Here’s an excerpt from the “Young Naturalist” on whitetail body language.
Biologists studying the aggressive behavior of deer have found that males display five intimidation postures—each more aggressive toward the adversary. The mildest display is called the ear drop. When the dominant buck drops its ears along its neck, the message may be sufficient to send the other deer on its way. If not, the dominant buck then displays a hard look. The head and neck are extended and the ears are flattened along the neck as the buck glares at his adversary.
If the adversary responds with a hard look of his own, the dominant buck progresses to the sidle. With his head and body turned about thirty degrees from the adversary, the buck advances with several sidling steps. His head is held erect, his chin is tucked in, and the hair along his neck and hips is raised to show anger.
Whitetail Antler Threat
Failure to yield to this display brings on the antler threat. The dominant buck drops his head and presents his spiky, polished antler points.

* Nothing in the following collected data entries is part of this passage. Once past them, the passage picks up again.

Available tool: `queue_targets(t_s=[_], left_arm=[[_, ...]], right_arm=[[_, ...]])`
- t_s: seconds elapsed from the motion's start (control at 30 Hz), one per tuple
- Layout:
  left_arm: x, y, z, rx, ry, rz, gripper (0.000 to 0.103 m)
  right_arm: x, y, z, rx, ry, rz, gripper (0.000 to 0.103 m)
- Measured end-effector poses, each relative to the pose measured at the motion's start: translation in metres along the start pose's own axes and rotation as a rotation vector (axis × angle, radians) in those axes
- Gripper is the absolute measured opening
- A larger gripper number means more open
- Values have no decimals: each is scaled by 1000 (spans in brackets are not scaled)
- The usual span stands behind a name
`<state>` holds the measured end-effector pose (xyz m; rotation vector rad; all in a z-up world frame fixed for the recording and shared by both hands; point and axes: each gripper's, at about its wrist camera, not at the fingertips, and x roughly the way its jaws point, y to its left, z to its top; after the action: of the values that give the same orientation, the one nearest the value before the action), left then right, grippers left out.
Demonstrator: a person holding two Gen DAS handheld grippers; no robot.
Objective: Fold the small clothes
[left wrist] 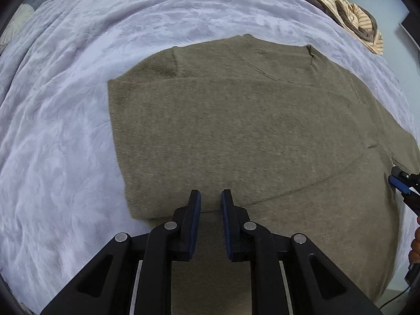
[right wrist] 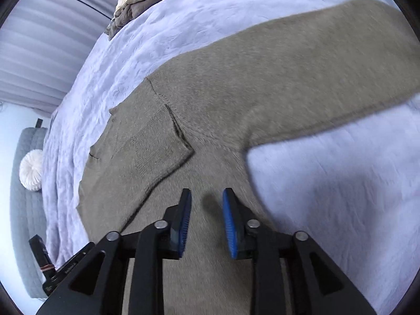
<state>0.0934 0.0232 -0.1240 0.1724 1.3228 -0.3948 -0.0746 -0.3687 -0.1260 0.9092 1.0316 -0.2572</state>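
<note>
The green-brown sweater (left wrist: 236, 131) lies flat on the bed (left wrist: 65, 105), partly folded. The left hand-held gripper (left wrist: 210, 197) hangs above it almost closed, holding nothing. The right hand-held gripper (right wrist: 206, 197) is let go (jaws apart, nothing between). Only the right view shows one sleeve (right wrist: 328, 65) stretched out, with bare blanket beside it.

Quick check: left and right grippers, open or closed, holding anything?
Left gripper: shut, narrow gap, holding nothing, above the sweater.
Right gripper: open, empty.
</note>
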Motion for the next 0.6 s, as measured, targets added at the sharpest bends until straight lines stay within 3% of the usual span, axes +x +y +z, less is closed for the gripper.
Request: queue_targets(t_s=[0.07, 0.1, 0.13, 0.17, 0.2, 0.4, 0.6], left_arm=[[4, -25, -3, 42, 22, 6, 19], [5, -36, -4, 60, 28, -2, 47], [5, -48, -5, 74, 28, -8, 95], [2, -57, -6, 78, 9, 0, 103], [-1, -66, -6, 84, -19, 1, 103], [8, -114, -1, 102, 36, -59, 103], [30, -141, 5, 69, 131, -100, 103]], right_arm=[[0, -5, -4, 29, 6, 7, 31], [-2, -10, -6, 45, 7, 12, 31], [-6, -17, -8, 67, 6, 26, 31], [-9, -22, -9, 81, 6, 36, 31], [-11, -26, -9, 93, 6, 46, 31], [-31, -57, -2, 155, -14, 67, 41], [-74, -118, 26, 257, -149, 24, 43]])
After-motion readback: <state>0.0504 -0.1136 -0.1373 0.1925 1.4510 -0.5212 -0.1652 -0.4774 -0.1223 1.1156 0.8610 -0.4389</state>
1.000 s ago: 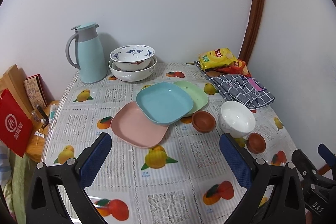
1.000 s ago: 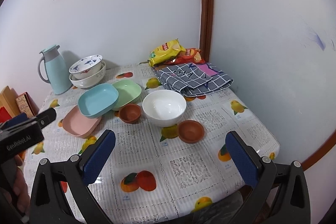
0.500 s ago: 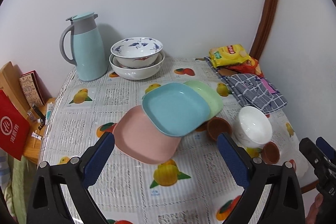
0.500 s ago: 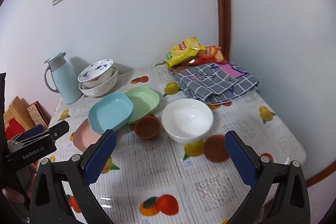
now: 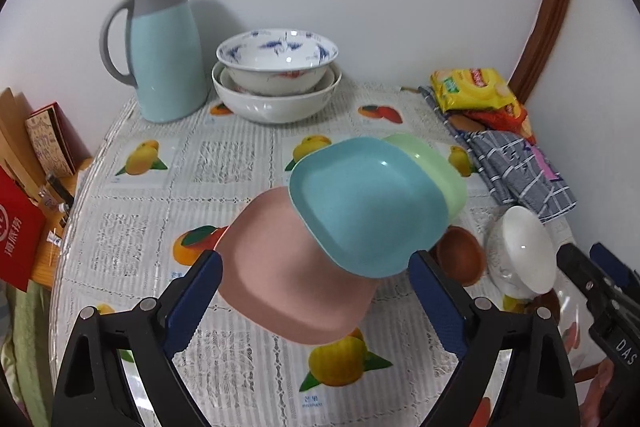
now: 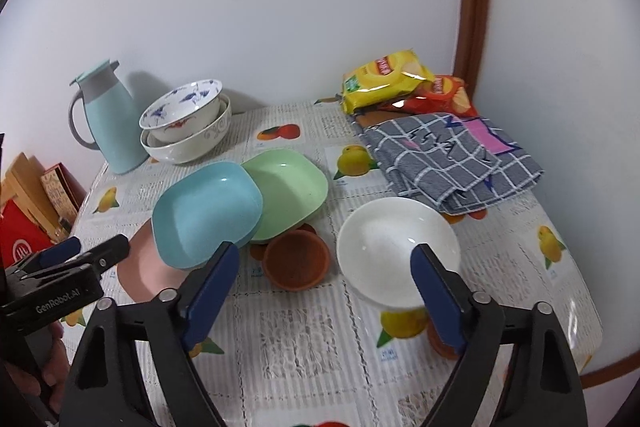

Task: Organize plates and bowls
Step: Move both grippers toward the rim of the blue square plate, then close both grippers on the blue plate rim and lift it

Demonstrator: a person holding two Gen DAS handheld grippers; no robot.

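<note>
The pink plate (image 5: pixel 288 267) is half covered by the blue plate (image 5: pixel 368 203). A brown saucer (image 6: pixel 442 345) is largely hidden behind the right gripper (image 6: pixel 324 291). Both it and the left gripper (image 5: pixel 316 291) have jaws wide, just narrowing, nothing held.

Three overlapping plates (image 5: pixel 368 203) lay mid-table (image 5: pixel 224 163), with a jug (image 5: pixel 164 55) and two nested bowls (image 5: pixel 276 75) behind them at the far left, a cloth (image 6: pixel 452 159) and snack bags (image 6: pixel 384 79) far right, and a bowl (image 6: pixel 396 247) beside a small dish (image 6: pixel 296 259) at the near right.
</note>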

If the adversary stands his ground and responds with his own antler threat, the rush follows.
Whitetail Bucks Rush
Both bucks rush together, making violent contact with their antlers, shoving, twisting, and testing each other’s strength. The battle may end after a single rush or continue for fifteen or twenty minutes. Few things will distract the battling bucks once they are engaged in combat. The battle ends when one or the other has had enough and gives way to the victor.

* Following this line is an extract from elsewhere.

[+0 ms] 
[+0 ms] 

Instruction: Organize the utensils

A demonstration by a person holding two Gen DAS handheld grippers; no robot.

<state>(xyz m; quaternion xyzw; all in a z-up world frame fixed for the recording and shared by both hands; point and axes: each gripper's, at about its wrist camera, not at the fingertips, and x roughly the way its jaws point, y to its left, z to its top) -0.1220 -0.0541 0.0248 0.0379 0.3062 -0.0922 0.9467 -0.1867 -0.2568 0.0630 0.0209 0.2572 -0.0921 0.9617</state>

Occasionally the antlers of battling bucks become wedged together during combat. When this happens, both become losers since they cannot survive in this condition. Now and then a hunter will discover their carcasses, with antlers still tightly wedged together.
Whitetail Doe’s Fighting Stance
Female deer also establish a peck order and display aggressive behavior. Does, like bucks, use the ear drop, hard look and sidle body language. However, since they don’t have antlers, they use their front feet to determine their dominance. If the preliminary body-language threats are not effective, the dominant doe lunges at her adversary and then strikes out with one or both front fee.
As a last resort, the fighting does stand up on their hind legs and slash out at each other with both front feet. Their sharp hooves are wicked weapons, and the does do not bluff or fight mock battles. Injuries do occur. When one or the other has had enough and is willing to give ground to the victor, the fight ends. Fawns duplicate the aggressive behavior of does, and bucks that have shed their antlers have been observed fighting with their forefeet.
A combination of body language and sound comes into play when danger threatens. If a deer is mildly disturbed and the danger has not been identified, the animal stamps its front feet. It may use only one forefoot or may alternate between the two. As suspicion increases, the deer may snort along with the stamping action.
Further threat may cause the snorting to become an explosive whistle just before the animal turns to flee. The ultimate warning is the uplifted tail as the deer bounds to safety. When the tail is raised, its highly visible white underside is exposed. A startled deer may skip any or all of the preliminary signals, but it almost always displays the flaglike tail as it runs away.